WHO: Women being pushed into unnecessary C-sections
World Health Organisation issues warning, women are not being given enough time to give birth naturally.
According to a new report by World Health Organisation, women are being pushed into unnecessary C-sections because they are not given enough time to give birth.
The UN agency issued a new childbirth guidance removing the emphasis on a timescale over which a ‘normal’ labour should take place.
According to the WHO warning, ‘increasing medicalisation’ of childbirth has meant unnecessary interventions have become ‘rampant’ in many nations, usually because doctors think women are taking too long to give birth.
Guidelines dating back to the 1950s suggest a normal birth should be expected to progress at a set pace – roughly 1cm of dilation every hour.
However, mounting evidence suggests this is inaccurate and often childbirth takes far longer.
The WHO said women are being forced into having unnecessary procedures because midwives and doctors thought labour was taking too long.
The new advice goes on to say that slow progress alone should not be a trigger for intervention.

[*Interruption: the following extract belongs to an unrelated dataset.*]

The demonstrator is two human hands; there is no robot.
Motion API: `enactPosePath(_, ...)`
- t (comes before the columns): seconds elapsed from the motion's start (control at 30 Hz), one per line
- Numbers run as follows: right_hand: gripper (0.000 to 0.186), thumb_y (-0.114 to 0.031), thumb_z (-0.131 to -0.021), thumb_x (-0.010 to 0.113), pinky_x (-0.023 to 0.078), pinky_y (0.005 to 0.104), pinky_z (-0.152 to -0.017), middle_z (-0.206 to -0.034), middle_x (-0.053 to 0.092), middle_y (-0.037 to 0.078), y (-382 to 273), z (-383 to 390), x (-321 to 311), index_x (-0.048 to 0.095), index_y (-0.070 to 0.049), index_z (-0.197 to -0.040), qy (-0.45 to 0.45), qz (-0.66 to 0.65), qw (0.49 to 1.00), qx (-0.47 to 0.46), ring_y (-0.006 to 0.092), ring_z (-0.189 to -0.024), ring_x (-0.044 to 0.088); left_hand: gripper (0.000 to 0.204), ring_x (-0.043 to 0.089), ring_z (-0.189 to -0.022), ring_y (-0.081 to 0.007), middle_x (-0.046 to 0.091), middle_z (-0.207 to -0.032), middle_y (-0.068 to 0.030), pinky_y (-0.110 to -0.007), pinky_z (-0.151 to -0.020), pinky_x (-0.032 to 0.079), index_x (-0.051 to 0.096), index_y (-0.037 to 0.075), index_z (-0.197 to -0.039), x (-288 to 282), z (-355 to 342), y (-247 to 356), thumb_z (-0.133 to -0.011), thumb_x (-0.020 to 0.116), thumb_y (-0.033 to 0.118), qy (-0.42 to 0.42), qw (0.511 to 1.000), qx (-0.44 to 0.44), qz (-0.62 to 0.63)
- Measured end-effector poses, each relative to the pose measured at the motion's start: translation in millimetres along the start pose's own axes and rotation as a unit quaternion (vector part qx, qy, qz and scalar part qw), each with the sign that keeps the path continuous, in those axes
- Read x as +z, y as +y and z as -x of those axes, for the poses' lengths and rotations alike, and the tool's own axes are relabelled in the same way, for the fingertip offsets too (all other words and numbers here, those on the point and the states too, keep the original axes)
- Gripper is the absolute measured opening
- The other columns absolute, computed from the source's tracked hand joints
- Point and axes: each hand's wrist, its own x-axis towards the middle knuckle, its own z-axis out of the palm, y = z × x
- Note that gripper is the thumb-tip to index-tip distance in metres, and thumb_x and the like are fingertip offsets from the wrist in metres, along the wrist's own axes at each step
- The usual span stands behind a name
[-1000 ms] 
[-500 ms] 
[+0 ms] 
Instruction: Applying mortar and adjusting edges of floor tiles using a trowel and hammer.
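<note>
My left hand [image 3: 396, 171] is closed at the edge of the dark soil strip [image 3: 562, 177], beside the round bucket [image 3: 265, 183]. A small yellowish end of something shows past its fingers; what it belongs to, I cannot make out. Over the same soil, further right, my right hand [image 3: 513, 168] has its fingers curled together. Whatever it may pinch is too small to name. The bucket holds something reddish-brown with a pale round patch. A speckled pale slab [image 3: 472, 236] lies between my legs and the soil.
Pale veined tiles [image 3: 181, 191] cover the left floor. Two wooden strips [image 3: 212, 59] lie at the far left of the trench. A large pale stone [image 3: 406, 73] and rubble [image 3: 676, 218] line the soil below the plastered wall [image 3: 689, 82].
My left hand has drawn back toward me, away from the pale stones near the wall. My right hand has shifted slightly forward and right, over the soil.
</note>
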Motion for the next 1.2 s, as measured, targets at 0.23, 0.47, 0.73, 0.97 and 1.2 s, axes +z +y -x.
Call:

A medical officer in WHO’s department of reproductive health and research, Dr Olufemi Oladapo, said, ‘What has been happening over the last two decades is that we are having more and more interventions being applied unnecessarily to women.”
The doctor further added, “Things like caesarean sections, using a drug called oxytocin to speed up labour is becoming very rampant in several areas of the world.”
The WHO says some caesarean sections will always be necessary, but should not rise above 15 per cent in any country.
The new advice says the threshold of 1cm per hour of dilation is ‘unrealistic’ and leads to too many women having needless caesareans.
The WHO said a better threshold for a new mother would be 5 cm of dilation during the first 12 hours and 10 hours in subsequent labours.
Caesarean sections increase the risk of obesity and asthma in a baby.
Women who have a C-section are also more likely to suffer miscarriage and stillbirth in subsequent pregnancies.